The vascular endothelium is critical for maintenance of cardiovascular homeostasis and vascular oxidative stress is a primary cause of endothelial dysfunction. TNF-related apoptosis-inducing ligand (TRAIL) is increasingly recognised to play a protective role in atherosclerosis, however the molecular mechanisms by which it exerts its beneficial effects are unclear. Our aim was to identify whether TRAIL could protect against atherosclerosis by reducing vascular oxidative stress and improve endothelial cell (EC) function. In vivo , 12 w high fat diet (HFD)-fed Trail -/- Apoe -/- mice had more severe atherosclerosis, with significant impairment in vasorelaxation in response to acetylcholine, but not sodium nitroprusside.

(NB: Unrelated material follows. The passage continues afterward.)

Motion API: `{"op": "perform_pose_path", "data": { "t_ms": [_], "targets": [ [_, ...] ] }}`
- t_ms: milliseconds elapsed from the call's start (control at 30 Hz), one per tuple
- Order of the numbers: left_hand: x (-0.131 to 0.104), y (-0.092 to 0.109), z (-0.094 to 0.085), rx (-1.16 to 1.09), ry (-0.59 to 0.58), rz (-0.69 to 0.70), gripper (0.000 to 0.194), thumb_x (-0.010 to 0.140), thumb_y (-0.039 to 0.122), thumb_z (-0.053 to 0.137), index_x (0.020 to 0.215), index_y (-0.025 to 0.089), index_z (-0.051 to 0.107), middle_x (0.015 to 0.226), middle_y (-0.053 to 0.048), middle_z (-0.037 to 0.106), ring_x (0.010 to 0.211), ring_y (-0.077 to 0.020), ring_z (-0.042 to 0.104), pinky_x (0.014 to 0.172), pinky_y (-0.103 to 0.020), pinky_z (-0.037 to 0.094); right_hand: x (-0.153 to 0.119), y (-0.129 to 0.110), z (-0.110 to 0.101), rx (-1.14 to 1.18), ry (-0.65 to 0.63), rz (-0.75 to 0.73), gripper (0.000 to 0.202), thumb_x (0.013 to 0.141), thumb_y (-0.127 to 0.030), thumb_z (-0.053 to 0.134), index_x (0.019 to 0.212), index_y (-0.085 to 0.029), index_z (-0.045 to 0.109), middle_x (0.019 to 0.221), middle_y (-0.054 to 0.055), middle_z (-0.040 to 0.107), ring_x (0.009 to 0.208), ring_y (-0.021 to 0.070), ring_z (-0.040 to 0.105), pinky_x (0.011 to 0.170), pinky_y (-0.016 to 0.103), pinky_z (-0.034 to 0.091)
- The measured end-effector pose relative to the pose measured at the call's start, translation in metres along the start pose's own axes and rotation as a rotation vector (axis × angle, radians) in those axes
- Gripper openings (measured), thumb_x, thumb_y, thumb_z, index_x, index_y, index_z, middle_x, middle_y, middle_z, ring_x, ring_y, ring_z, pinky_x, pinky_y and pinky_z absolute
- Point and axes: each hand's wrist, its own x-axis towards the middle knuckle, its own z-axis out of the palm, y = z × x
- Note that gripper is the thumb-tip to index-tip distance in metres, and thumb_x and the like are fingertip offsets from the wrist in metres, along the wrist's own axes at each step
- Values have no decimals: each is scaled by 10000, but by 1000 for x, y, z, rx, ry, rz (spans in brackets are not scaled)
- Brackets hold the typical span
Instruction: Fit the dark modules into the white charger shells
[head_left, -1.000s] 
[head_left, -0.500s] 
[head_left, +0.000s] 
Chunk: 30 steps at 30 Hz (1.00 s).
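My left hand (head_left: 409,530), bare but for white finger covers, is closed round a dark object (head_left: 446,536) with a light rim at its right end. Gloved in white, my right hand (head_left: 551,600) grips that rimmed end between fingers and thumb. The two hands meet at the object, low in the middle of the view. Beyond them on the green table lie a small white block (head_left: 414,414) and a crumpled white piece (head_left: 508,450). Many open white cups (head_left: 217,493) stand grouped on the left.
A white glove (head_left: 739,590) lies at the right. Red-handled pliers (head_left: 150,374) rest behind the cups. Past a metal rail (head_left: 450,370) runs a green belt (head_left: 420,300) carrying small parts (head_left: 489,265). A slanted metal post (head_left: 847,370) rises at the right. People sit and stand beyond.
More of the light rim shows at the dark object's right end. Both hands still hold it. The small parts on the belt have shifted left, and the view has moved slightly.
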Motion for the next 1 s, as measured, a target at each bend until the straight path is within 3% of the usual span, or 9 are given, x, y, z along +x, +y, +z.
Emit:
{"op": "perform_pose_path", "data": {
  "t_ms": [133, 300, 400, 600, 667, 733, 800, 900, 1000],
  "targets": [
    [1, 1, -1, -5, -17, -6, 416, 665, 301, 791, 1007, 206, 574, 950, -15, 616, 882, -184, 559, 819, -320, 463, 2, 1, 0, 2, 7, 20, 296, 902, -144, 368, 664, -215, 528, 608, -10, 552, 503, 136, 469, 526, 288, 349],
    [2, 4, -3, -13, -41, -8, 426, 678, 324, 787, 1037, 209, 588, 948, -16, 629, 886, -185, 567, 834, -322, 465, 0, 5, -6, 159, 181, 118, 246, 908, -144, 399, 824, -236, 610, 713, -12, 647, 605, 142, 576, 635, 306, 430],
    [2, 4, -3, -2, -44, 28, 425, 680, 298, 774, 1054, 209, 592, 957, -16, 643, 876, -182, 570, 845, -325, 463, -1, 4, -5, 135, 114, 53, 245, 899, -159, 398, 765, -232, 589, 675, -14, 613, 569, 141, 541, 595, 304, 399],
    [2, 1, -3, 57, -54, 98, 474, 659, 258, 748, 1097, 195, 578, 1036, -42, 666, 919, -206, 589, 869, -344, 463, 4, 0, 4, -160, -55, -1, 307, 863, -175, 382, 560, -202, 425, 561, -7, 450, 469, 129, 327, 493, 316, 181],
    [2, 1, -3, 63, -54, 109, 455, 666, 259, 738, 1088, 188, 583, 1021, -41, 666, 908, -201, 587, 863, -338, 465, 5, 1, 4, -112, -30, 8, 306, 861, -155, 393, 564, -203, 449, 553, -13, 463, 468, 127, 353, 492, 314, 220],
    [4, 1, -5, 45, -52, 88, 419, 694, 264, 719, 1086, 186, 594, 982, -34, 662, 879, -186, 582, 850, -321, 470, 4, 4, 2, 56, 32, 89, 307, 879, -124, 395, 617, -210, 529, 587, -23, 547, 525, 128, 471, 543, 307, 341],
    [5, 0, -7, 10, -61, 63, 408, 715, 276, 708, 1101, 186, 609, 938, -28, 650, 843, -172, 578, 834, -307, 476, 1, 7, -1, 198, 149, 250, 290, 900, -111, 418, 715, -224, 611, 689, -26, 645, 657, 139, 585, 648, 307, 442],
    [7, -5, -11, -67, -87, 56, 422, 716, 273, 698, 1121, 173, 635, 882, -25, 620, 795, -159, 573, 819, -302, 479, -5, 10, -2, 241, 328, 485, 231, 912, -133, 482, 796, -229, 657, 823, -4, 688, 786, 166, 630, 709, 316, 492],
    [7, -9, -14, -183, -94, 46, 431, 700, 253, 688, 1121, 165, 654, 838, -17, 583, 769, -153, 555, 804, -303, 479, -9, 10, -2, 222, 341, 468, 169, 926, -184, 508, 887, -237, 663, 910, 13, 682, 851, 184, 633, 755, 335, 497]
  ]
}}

HFD Trail -/- Apoe -/- vessels also had increased vascular reactive oxygen species (ROS) as evident by dihydroethidium (DHE) staining compared to HFD Apoe -/- mice. Following injection of Evan’s blue dye, blood vessels from highly vascularised organs of Trail -/- mice demonstrated increased vascular permeability compared to Trail +/+ organs, and altered expression of adhesion molecule and tight junction proteins. In vitro , AngII (50 ng/ml) increased DHE and mitosox staining in ECs within 2 h, which was inhibited by apocynin, rotenone and L-Name, suggesting that NADPH oxidases (NOXs), the mitochondria and eNOS are major producers of ROS. siRNA targeting NOX-4, but not NOX-1, -2, or -5 reduced AngII-induced DHE, whereas siRNA targeting eNOS significantly augmented DHE staining. Importantly, pre-treatment of TRAIL at 1 ng/ml inhibited AngII-inducible DHE and mitosox staining. Functionally, TRAIL reduced eNOS monomer expression and monocyte recruitment in response to AngII. Furthermore, AngII reduced VCAM-1 and PECAM-1 mRNA was no rescued with TRAIL treatment. These findings demonstrate for the first time that TRAIL protects against endothelial dysfunction via its ability to modulate oxidative stress. Understanding the role TRAIL plays in normal physiology and disease, may lead to potential new therapies to improve endothelial function and atherosclerosis.